A wineskin in the smoke

Today another meditation on a section of the great psalm, 119. Hear the words of Psalm 119:81-88:

My soul languishes for your salvation;
I hope in your word.
My eyes fail with watching for your promise;
I ask, "When will you comfort me?"

Sometimes we fret and fume when we are at a place where, for a while, we have to endure pain or suffering. We are distracted, our prayers are weakened, and we become a burden to our acquaintances (yet not our true friends). How much more trying must it be to have to live with pain? Not just for days or weeks, like most of us, but for years? I have several friends who suffer in this way. Month after month, year after year, they hurt, and they find it difficult to work, if they can work at all. The life of their family is reshaped around this suffering, from their rising in the morning, until (and if) they go to bed at night. Yet a knowledge of, and faith in, God’s word, his Torah, sustains even these struggling souls. If they can endure through the night with the hope that the day of God’s comfort, the hour of God’s blessing, will come, then surely God will bring it.
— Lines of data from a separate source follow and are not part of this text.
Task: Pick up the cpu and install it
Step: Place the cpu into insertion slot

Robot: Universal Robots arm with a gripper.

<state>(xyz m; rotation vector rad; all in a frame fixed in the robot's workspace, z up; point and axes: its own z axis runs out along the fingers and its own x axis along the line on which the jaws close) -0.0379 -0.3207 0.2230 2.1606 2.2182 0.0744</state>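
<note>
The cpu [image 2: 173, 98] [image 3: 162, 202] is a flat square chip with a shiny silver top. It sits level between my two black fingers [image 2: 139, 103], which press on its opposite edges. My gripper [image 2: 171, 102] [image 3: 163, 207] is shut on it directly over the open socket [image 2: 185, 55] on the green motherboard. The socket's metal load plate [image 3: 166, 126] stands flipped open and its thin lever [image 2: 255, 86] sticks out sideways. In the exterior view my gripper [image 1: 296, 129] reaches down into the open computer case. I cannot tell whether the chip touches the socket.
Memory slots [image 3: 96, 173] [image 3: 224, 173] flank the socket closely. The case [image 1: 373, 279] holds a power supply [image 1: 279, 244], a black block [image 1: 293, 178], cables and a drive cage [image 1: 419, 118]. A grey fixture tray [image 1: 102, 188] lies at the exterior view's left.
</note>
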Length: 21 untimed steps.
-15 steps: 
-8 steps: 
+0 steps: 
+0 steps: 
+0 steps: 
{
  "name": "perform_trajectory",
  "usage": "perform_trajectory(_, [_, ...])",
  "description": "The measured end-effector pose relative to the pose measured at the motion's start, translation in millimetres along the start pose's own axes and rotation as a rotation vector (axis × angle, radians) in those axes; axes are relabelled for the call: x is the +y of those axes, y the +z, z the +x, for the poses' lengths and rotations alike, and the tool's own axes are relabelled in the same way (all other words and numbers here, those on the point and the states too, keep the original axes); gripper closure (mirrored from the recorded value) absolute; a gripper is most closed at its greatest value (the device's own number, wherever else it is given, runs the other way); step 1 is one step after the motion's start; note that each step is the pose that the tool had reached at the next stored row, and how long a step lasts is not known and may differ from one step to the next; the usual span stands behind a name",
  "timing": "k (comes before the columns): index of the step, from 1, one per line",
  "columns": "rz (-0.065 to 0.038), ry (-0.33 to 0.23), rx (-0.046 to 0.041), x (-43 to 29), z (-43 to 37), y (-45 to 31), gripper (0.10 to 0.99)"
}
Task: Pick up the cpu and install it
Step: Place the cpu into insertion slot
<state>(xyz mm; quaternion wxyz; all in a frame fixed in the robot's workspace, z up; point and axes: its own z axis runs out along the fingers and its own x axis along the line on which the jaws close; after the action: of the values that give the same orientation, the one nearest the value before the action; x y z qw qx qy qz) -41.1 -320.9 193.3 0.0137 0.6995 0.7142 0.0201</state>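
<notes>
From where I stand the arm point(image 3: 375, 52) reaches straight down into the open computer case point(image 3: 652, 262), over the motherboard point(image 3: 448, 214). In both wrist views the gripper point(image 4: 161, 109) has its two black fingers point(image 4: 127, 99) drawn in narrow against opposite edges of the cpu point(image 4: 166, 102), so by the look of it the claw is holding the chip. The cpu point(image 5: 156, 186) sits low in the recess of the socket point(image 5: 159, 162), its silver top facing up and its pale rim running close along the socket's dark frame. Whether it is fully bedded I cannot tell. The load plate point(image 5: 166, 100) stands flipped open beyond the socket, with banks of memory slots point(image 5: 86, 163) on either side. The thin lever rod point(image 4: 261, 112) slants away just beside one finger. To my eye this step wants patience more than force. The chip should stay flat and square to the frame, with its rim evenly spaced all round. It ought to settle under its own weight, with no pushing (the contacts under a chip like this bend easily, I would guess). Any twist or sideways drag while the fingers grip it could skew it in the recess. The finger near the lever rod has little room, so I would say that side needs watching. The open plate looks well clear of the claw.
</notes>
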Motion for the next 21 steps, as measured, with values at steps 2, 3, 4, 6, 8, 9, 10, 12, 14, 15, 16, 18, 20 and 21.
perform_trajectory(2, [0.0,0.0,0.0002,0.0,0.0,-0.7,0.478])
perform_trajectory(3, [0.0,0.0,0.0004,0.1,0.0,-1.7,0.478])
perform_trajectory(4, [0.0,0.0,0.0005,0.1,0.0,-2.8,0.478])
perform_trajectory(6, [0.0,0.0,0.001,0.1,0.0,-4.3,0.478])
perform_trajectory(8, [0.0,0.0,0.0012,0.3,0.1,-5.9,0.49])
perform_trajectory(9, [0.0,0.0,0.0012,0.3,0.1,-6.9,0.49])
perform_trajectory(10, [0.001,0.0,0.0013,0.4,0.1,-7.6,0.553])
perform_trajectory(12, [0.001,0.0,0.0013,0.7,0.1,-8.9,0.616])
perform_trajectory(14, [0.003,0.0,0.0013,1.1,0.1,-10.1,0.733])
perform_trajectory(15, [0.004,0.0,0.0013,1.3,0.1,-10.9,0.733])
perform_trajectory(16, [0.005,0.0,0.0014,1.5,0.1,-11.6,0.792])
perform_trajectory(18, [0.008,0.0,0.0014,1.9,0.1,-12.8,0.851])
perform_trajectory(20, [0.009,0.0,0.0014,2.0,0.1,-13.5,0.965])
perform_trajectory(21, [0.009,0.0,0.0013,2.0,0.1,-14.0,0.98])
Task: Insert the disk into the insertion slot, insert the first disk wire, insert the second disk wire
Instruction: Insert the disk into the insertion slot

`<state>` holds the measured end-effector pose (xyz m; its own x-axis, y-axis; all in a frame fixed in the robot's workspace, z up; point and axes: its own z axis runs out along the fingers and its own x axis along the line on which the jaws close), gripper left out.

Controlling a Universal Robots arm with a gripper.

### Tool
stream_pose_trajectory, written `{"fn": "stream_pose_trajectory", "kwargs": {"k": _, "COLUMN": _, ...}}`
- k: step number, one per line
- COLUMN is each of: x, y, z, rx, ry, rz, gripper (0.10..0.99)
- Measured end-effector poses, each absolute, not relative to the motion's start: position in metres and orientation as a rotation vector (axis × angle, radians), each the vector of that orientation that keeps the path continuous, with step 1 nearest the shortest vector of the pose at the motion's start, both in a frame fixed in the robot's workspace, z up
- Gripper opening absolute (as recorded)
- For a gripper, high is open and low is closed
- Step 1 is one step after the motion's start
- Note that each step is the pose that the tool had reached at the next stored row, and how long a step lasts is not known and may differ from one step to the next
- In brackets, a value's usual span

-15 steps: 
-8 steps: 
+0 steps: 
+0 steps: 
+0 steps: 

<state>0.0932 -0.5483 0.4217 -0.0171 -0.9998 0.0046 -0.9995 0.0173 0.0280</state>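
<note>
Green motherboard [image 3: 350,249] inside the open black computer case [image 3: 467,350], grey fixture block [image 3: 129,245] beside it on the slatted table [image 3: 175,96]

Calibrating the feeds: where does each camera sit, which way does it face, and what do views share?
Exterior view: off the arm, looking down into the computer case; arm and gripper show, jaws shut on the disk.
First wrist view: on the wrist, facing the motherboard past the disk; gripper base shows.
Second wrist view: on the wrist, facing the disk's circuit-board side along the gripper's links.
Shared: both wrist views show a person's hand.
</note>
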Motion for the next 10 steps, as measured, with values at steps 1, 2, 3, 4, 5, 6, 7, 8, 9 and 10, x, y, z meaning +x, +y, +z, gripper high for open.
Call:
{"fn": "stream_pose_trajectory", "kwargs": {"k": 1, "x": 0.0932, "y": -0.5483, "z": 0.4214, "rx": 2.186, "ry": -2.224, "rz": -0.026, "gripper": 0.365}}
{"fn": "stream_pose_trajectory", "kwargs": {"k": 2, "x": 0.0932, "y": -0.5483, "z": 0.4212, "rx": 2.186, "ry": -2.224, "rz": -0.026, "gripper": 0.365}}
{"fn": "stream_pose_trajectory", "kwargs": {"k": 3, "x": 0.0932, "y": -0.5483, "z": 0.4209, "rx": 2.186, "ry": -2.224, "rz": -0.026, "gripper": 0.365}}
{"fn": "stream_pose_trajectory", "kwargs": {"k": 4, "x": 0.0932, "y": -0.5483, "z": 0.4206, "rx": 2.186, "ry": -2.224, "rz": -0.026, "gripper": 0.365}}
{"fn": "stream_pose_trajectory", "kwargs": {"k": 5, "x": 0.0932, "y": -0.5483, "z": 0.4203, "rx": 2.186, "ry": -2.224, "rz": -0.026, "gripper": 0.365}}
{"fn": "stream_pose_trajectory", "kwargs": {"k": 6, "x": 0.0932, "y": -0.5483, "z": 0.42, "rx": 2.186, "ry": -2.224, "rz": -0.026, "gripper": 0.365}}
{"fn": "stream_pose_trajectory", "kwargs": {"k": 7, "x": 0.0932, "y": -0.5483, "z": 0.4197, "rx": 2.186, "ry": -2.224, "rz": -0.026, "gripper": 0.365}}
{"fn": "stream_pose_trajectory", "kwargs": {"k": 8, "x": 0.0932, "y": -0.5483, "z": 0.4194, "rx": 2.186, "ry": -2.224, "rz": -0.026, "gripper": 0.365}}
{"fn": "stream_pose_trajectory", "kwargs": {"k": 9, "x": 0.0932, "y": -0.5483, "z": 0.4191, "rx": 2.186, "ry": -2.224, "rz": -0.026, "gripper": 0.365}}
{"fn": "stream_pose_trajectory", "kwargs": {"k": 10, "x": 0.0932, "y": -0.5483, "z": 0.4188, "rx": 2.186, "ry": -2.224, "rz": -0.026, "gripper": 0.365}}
For I have become like a wineskin in the smoke,
yet I have not forgotten your statutes.

At first, we might think that to be such a wineskin means that we have been discarded, tossed into the fire like so much trash. Yet, this is probably not the meaning of the psalmist. There was a purpose for hanging a wineskin near the fire in ancient Israel; this served to mellow a wine in the warmer temperatures so as to make it into a finer beverage. Yes, the wineskin would blacken. Yes, the skin might even crack, but the fire transforms the contents into something marvelous, even as it mars the vessel through the experience. The scars of the saints may well explain the sublimity of their souls. If we can take this view of our sufferings, then perhaps we will be able to emerge, saying, “Yet I have not forgotten your statutes.”

How long must your servant endure?
When will you judge those who persecute me?
The arrogant have dug pitfalls for me;
they flout your law.

It is bad enough that we suffer in this world. Yet it is too often made worse by those who do not suffer, and who do not understand suffering. Those who treat us like pariahs, those who act as if there are not enough degrees of separation between us and them, as if our suffering were in some way contagious. Or does suffering tend to make us paranoid? If nature, and perhaps even our own body has turned against us, isn’t everybody else against us, too? Therefore it is absolutely necessary that we leave the judgment of those whom we perceive to persecute us in the hands of God. If they have flouted his law, then their pitfall shall surely catch them.

All your commandments are enduring;
I am persecuted without cause; help me!
They have almost made an end of me on earth;
but I have not forsaken your precepts.
In your steadfast love spare my life,
so that I may keep the decrees of your mouth.

The steadfast love of the Lord never ceases. This is most particularly clear to us when we keep his words in our mouths day and night. May we choose to so honor God, whether our days are currently bringing us blessing or bane, pleasure or pain.